» **WHAT IS EXPECTED**
Could you copy exactly the lines from the one containing "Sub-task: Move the" through the last line of the records below, and nothing else?

» **INFORMATION GIVEN**
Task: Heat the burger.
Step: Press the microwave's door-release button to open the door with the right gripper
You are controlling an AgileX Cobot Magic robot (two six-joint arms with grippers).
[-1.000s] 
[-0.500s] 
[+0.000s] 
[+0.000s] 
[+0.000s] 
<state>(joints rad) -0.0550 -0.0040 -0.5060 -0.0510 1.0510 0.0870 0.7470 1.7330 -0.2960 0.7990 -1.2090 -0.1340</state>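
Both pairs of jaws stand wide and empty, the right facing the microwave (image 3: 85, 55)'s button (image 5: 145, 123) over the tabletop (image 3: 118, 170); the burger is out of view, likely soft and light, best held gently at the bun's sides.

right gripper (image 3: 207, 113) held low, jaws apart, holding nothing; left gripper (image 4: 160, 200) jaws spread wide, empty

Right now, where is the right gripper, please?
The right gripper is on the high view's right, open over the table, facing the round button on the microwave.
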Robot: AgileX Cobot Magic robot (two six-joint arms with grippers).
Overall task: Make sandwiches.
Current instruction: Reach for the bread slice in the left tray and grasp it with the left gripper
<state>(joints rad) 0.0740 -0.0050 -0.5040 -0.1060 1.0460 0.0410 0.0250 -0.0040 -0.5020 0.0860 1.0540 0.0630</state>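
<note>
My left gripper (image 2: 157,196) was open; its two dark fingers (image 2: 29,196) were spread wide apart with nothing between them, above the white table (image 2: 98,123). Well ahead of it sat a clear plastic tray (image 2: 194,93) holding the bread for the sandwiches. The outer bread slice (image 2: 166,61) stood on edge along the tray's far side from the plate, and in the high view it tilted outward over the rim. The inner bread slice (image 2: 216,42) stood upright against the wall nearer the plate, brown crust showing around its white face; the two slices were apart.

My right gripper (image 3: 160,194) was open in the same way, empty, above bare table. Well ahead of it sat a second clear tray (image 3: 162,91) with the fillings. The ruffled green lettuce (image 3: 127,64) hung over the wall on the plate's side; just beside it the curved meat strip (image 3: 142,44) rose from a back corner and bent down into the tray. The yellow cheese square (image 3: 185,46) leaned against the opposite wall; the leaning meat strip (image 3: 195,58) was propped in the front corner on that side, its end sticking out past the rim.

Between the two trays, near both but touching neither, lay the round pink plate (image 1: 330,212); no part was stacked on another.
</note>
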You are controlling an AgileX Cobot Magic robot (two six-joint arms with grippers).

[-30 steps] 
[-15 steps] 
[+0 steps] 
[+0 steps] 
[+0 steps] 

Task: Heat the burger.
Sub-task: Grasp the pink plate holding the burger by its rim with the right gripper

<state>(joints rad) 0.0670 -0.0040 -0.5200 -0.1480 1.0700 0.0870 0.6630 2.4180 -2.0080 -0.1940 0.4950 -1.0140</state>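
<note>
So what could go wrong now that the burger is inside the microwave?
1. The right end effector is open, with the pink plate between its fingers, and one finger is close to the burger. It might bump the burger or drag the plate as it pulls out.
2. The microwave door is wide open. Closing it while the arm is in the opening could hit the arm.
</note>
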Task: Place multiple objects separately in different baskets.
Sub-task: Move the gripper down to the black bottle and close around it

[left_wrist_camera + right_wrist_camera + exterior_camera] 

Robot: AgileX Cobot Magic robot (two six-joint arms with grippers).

» **REPLY**
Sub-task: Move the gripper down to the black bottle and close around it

[left_wrist_camera + right_wrist_camera + exterior_camera] 

Robot: AgileX Cobot Magic robot (two six-joint arms with grippers).

The exercise is complete as it stands.